A Future Without You

by hopeduckling13



Category: Once Upon a Time (TV)
Genre: 5x21, Captain Swan - Freeform, F/M, Last Rites, True Love, white swan
Language: English
Status: Completed
Published: 2017-03-05
Updated: 2017-03-05
Packaged: 2018-09-28 12:19:46
Rating: Not Rated
Warnings: Major Character Death
Chapters: 1
Words: 1,565
Publisher: archiveofourown.org
Story URL: https://archiveofourown.org/works/10100444
Author URL: https://archiveofourown.org/users/hopeduckling13/pseuds/hopeduckling13
Summary: Emma's thoughts after she had to leave Killian in the underworld.





	

**Author's Note:**

> Happy Once Day! ❤

Emma's POV

I'm currently sitting on my bed in my parent's apartment and  I'm thinking of Killian. That's actually all I've done ever since Hades is gone. It's peaceful in Storybrooke at the moment, so I finally get a day off.

But I wish there was another crisis. Then I wouldn't be able to think so much. I wouldn't be able to be upset about Killian. I wouldn't have time for it.

Grieving was never my strongest suit. I'm not good at it. I feel useless while I'm doing it and find more and more reasons to feel guilty. It's my fault, that Killian isn't here with me right now. I failed. I'm the Savior, but I still couldn't find a way to save my true love.

The thought of that makes me wanna throw something against the wall, so I grab a vase of flowers and throw it. I won't need them. My mom gave them to me so that I could lie them on Killian's grave. , but I never did. I never even went there. Not even after or before Robin's funeral, when I was already at the graveyard.

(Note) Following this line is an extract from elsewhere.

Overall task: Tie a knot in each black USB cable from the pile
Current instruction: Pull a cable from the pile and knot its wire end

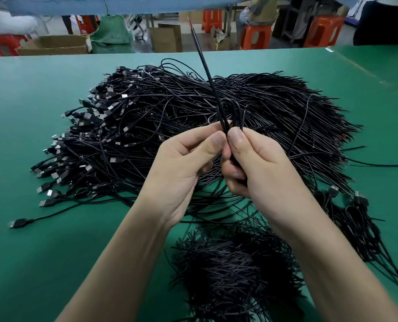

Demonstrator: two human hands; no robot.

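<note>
Fingers of the left hand: thumb and forefinger pressed together, pinching one black USB cable. Right hand: thumb pressed on the same cable, other fingers curled round its lower run. Both hands are held above the near side of the pile, thumbs close on either side of the cable.

Cable, held: one straight length rises far and slightly left from the pinch, ending in a bare tip that shows red. A small loop stands just above the thumbs; its crossing is hard to trace against the black strands behind. The lower run is hidden inside the right palm; the plug end cannot be picked out.

Pile: black cables heaped on the green desk, plugs massed at the left, cut ends fanning right. Markings on the plugs are too small to read.

Stray cable: one plug lying alone on the desk, near left of the pile.

Second bundle: looped cables at the right, cut off by the near right edge.

Heap of short black strands: near, between the forearms, partly covered by them; kind cannot be told.

Far background, blurred: orange stools, cardboard boxes, a green sack, a person cut off by the top edge.
</note>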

I couldn't bring myself to go there because then it would feel like he's really gone, which he is, but I'm still in denial.

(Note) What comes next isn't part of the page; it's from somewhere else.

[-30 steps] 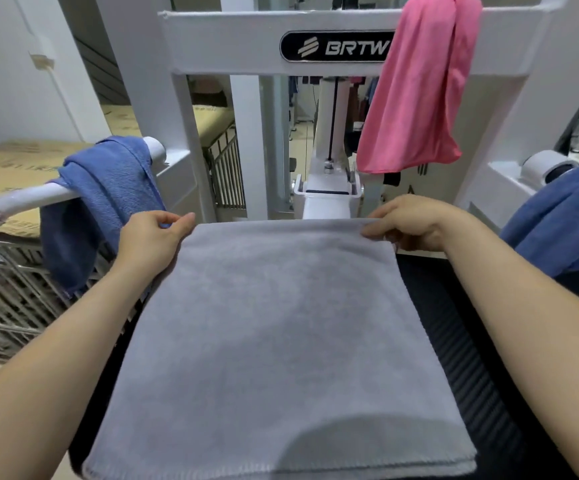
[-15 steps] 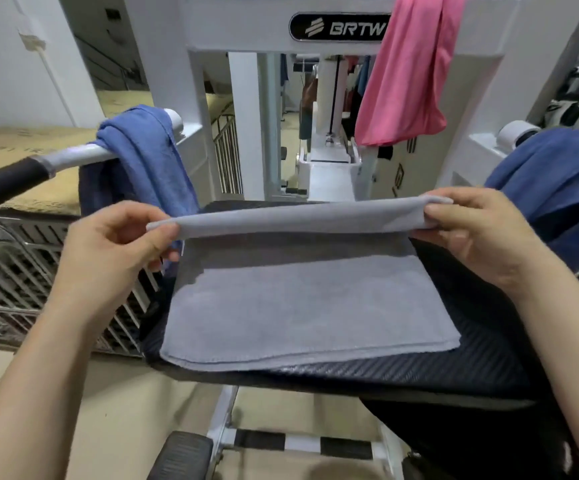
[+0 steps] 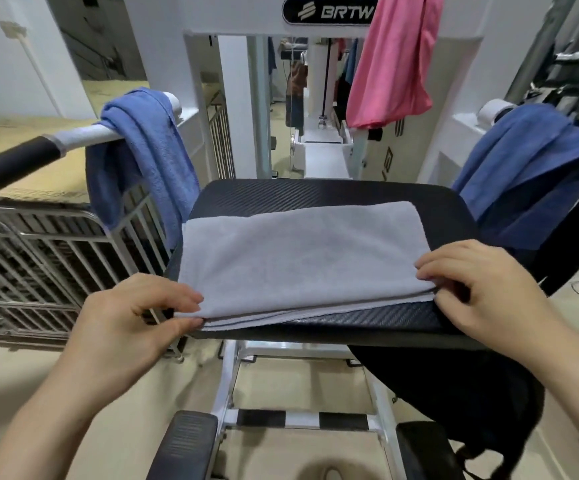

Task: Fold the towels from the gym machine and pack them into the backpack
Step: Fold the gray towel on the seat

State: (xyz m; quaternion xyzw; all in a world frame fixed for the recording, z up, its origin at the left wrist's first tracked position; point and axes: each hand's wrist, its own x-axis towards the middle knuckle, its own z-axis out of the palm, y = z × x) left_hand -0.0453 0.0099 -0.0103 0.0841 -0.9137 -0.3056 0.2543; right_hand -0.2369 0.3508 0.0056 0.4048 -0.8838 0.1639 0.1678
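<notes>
- Fingers of the left hand (image 3: 132, 327) and right hand (image 3: 488, 292) pinch near corners of the grey towel (image 3: 301, 258), squaring its layers.
- Beyond the fingers, it lies flat on the worktop (image 3: 315, 195) for support.

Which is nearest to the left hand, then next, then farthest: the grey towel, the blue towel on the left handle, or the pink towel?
1. grey towel: on the black pad, its corner pinched by the left hand.
2. blue towel: draped over the left handle.
3. pink towel: hanging high, far back on the right.
</notes>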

As I see the vase shatter, I feel some kind of relief. I wouldn't need the flowers. Even if I visited him, I wouldn't give them to him. He isn't...wasn't a flower person.

Suddenly I hear a light knock on my door. 

Seconds later Mary Margaret enters my room and smiles lightly at me. She approaches me and sits down next to me, taking my hand and squeezing it softly.

"What's up? Is there a new crisis or something? Am I needed at the Sheriff's station?" I ask her. My voice sounds different than usual and my throat hurts while speaking, which is probably because I haven't said a word for a few weeks now.

"No. Don't worry. Everything is still peaceful in Storybrooke." I look at her with a confused expression on my face. If everything is fine, then why is she here? In the beginning, my parents constantly visited me, but when I never spoke to them they decided to give me time. Is that time over now?

"I came here to talk to you. You know you can't hide up here forever. You need to join civilization again at some point."

I know that, but I wish it wasn't that way. I'd rather be alone. I'm not over Killian yet and I don't think, that I'll ever be. Being around everyone would only remind me more of him. I'd miss him even more if that's even possible and I don't think, that I can take that. Not yet. Not ever.

  
"Henry misses you a lot. He's also upset about what happened, you know."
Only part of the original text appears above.